Your objective = In the listing below, locate the line that contains "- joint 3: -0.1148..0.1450" and the line that contains "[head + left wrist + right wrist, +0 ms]". Restate word for word those two lines and every line between them, and nothing else.

====== Material provided

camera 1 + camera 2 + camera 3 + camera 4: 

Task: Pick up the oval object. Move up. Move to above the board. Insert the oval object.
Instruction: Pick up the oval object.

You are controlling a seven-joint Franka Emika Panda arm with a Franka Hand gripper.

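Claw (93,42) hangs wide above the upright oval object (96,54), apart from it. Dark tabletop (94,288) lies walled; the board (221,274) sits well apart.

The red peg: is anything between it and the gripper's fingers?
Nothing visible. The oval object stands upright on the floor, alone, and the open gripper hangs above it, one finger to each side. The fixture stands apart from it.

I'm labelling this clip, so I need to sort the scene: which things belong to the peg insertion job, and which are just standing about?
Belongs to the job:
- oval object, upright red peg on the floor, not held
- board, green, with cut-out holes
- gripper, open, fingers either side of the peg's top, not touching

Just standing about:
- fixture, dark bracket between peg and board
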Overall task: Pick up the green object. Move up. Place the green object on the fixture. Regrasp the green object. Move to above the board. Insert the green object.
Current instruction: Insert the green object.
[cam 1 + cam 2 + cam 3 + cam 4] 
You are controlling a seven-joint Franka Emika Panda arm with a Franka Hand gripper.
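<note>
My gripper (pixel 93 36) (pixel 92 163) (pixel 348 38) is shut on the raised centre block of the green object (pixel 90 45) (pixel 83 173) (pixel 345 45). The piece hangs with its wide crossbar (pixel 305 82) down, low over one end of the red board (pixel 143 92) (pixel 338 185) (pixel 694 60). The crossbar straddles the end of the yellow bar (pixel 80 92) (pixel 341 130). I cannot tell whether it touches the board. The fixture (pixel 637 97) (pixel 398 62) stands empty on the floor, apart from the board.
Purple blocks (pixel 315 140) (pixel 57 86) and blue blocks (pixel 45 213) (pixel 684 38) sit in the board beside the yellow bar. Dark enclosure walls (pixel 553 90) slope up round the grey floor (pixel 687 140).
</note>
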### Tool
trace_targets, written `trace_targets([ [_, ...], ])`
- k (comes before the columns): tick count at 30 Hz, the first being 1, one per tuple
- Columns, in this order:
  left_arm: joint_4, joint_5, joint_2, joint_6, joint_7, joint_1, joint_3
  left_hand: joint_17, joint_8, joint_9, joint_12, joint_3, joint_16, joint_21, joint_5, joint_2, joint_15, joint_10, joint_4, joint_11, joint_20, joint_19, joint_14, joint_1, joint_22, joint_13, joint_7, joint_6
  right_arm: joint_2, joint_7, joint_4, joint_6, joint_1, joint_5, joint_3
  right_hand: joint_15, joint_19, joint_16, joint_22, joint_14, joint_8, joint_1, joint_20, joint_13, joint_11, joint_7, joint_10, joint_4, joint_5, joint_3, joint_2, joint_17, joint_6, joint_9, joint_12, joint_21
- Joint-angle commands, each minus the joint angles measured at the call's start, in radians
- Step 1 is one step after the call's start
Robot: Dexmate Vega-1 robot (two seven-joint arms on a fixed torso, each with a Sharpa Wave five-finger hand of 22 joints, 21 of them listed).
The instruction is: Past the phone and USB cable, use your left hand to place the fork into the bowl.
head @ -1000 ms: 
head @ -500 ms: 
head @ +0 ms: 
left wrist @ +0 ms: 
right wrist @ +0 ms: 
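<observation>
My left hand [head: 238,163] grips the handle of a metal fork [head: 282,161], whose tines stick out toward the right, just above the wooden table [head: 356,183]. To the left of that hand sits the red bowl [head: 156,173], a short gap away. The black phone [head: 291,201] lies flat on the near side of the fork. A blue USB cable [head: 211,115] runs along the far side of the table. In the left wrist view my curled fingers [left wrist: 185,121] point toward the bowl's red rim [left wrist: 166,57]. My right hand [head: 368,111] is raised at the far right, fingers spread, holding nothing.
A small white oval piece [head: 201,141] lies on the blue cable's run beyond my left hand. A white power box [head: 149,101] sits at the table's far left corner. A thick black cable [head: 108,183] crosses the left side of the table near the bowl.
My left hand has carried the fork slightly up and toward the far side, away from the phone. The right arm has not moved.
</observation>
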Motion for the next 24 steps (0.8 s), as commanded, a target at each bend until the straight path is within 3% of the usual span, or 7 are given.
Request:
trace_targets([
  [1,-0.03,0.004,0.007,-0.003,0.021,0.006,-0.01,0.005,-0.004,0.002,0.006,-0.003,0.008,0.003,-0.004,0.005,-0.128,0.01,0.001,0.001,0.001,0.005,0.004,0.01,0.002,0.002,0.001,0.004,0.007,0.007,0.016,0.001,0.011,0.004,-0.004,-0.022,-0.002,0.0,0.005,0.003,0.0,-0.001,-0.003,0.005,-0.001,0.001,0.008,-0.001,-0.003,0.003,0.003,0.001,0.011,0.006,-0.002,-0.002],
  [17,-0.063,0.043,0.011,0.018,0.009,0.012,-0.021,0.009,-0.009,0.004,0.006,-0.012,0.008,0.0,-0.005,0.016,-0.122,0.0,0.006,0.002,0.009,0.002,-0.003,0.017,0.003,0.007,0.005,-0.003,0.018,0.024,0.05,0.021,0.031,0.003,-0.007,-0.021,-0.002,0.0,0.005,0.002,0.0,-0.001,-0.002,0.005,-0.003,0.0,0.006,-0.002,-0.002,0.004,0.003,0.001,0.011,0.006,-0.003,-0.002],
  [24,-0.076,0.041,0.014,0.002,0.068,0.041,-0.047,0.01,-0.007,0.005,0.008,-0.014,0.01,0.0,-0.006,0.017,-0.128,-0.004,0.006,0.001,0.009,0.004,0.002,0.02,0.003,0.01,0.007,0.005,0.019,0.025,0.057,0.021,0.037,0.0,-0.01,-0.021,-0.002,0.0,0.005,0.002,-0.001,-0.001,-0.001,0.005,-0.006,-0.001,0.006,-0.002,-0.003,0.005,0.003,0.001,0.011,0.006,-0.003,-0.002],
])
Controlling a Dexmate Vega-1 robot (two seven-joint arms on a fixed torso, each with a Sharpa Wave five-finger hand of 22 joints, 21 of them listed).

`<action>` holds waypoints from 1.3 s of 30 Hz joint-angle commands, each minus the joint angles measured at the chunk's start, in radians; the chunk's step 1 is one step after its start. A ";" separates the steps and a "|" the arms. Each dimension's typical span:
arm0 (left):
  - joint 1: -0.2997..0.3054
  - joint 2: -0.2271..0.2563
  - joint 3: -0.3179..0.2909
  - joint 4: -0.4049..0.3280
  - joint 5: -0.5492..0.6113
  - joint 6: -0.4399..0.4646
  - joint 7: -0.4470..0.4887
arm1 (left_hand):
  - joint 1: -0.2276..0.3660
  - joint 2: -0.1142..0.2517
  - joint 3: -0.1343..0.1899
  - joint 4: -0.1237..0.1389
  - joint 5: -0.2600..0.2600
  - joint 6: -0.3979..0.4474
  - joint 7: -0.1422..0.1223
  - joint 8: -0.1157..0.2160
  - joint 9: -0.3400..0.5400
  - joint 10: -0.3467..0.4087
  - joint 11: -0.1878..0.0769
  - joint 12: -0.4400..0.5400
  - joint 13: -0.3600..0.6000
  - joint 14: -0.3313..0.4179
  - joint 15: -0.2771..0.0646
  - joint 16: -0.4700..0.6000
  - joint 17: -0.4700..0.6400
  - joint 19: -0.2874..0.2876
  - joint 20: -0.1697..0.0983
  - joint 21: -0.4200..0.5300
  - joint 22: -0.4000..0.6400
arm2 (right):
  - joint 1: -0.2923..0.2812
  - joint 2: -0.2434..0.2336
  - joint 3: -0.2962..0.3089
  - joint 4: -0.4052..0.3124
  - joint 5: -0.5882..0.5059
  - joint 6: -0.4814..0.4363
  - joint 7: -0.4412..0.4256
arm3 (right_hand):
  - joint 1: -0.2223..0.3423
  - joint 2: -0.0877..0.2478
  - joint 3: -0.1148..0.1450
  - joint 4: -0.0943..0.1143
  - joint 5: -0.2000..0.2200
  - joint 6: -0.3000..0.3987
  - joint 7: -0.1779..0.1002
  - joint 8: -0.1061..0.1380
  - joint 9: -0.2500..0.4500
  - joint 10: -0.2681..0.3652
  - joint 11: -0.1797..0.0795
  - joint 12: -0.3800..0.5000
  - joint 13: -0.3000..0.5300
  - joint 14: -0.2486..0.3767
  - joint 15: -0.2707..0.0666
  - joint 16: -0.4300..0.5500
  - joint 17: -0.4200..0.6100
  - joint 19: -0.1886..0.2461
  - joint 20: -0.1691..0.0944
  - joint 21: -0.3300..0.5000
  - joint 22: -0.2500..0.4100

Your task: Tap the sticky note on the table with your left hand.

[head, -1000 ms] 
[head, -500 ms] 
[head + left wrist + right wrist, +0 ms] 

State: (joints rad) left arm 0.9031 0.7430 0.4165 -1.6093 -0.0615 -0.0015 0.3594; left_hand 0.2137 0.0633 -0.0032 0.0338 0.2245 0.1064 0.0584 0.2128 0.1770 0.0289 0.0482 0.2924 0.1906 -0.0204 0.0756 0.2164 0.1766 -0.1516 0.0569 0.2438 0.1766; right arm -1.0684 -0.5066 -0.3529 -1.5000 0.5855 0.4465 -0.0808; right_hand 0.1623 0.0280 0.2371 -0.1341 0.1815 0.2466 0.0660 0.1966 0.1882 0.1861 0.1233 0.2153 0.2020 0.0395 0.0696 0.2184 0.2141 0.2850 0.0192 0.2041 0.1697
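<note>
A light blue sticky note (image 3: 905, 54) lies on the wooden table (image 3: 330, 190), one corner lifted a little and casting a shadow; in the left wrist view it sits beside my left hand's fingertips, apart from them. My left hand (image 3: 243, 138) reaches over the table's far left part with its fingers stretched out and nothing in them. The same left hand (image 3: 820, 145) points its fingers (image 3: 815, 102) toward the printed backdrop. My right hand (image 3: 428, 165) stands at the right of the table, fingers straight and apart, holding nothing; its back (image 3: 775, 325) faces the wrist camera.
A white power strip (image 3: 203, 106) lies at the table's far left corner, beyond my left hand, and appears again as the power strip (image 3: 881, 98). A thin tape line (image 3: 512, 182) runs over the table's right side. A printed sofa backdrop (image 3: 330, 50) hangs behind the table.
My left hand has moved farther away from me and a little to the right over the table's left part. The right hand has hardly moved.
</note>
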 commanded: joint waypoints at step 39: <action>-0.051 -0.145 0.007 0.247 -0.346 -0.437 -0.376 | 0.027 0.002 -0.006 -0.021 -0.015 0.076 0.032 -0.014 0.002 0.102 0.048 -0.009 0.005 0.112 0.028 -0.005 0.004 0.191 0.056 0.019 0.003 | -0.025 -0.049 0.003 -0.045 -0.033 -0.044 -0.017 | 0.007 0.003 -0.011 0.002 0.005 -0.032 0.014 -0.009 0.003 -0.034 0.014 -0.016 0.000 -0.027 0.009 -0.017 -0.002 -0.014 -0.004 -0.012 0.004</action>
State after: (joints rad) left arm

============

Answer to this task =
  - joint 3: -0.1148..0.1450
  - joint 4: -0.0943..0.1143
  - joint 5: -0.2000..0.2200
  - joint 6: -0.3000..0.3987
  - joint 7: -0.1779..0.1002
  - joint 8: -0.1061..0.1380
  - joint 9: -0.2500..0.4500
  - joint 10: -0.2681..0.3652
  - joint 11: -0.1797..0.0795
  - joint 12: -0.3800..0.5000
  - joint 13: -0.3000..0.5300
  - joint 14: -0.2486..0.3767
  - joint 15: -0.2707..0.0666
  - joint 16: -0.4300..0.5500
  - joint 17: -0.4200..0.6100
  - joint 19: -0.1886..0.2461
  - joint 20: -0.1691..0.0944
  - joint 21: -0.3300..0.5000
  - joint 22: -0.2500..0.4100

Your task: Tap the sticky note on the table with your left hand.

[head, -1000 ms] 
[head, -500 ms] 
[head + left wrist + right wrist, +0 ms] 

This concludes the answer to the exercise.